We provide an open and always ongoing relationship and connection between families and teachers through various means of communication.
• Documentation
• Communication through Storypark and emails
• Family assemblies
• Daily conversations
• Individual parent-teacher conferences
• Encounters with an expert
• Cultural Celebration and workshops
“The ideas and skills that the familes bring to school and, even more important, the exchange of ideas between parents and teachers favor the construction of a new way of educating and help teachers to view the participation of families not as threat but as intrinsic element of collegiality and intergration of different wisdom.”
BAMBINI PROJECT - AURORA FIRST ENCOUNTERS
The Pleasure of Wonder
Following Reggio Emilia Experience, we deeply value the importance of the early years and the significant role that discovery, exploration, and relationships play in a child’s development. First Encounters is the project designed specifically for young children from 6 months to 18 months old.
Through this project, our youngest learners will have the opportunity to engage in gentle, wonder-filled engagements that nurture their curiosity, senses, and social-emotional growth.

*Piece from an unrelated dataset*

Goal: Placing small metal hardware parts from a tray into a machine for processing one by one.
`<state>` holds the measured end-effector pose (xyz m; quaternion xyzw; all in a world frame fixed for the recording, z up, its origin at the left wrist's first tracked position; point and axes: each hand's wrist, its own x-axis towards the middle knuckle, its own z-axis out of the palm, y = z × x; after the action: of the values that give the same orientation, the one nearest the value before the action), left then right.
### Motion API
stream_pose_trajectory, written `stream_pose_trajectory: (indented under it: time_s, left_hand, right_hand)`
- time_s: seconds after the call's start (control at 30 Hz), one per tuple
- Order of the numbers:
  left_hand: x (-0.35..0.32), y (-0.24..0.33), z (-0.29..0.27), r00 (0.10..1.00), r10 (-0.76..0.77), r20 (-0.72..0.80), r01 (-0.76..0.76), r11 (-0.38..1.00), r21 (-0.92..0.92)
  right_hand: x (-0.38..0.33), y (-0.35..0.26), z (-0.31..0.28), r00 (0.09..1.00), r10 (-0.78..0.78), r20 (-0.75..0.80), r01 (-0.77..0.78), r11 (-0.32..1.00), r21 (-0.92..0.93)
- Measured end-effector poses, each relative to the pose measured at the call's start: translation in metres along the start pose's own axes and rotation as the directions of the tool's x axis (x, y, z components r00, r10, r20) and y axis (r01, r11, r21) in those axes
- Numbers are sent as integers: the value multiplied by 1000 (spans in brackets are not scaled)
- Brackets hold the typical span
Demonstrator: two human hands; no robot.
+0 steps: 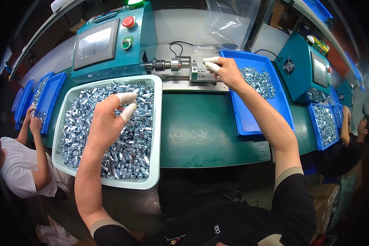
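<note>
A pale green plastic basket (156, 123) on the left is heaped with shiny hexagonal metal pieces (127, 160). Over this heap is my left hand (106, 119), with white finger covers, its thumb and fingers bent but apart at the tips. Nothing can be made out for certain between them. At the back centre, my right hand (227, 71) pinches a small metal piece (203, 62) between covered fingertips. It is beside the metal clamping fixture (201, 74) of a bench machine. The machine's chuck (168, 65) points at that fixture from the left.
A teal machine housing (143, 28) with a screen and red button stands behind the basket. Right of the fixture, a blue tray (246, 119) holds small metal pieces. The green bench top (197, 131) lies between. Co-workers sit left (24, 164) and right (352, 139) with blue trays.
</note>
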<state>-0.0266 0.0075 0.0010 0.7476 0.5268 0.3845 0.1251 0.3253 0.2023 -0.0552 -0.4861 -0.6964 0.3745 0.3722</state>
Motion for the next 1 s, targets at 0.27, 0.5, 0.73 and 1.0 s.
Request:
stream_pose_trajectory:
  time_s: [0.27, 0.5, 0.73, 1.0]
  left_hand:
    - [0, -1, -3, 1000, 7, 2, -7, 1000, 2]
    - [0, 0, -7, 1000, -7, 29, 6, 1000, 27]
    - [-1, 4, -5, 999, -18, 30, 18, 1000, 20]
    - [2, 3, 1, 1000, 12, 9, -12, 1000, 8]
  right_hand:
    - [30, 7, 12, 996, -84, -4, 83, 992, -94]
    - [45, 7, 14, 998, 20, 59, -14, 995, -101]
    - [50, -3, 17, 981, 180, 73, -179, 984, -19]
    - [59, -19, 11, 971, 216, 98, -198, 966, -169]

Importantly, parents will join their children for these enriching encounters, giving you the chance to witness our caring teachers in action and learn alongside your little one.
Whether it’s investigating sensory materials, sharing songs and stories, or simply spending time in our warm and enriching environment, each experience will be thoughtfully designed to support your child’s development. You’ll have the opportunity to observe your child’s interests and growth, and our teachers will partner with you to ensure your family feels supported every step of the way.
Here’s to many more years of discovery, growth, and wonder together!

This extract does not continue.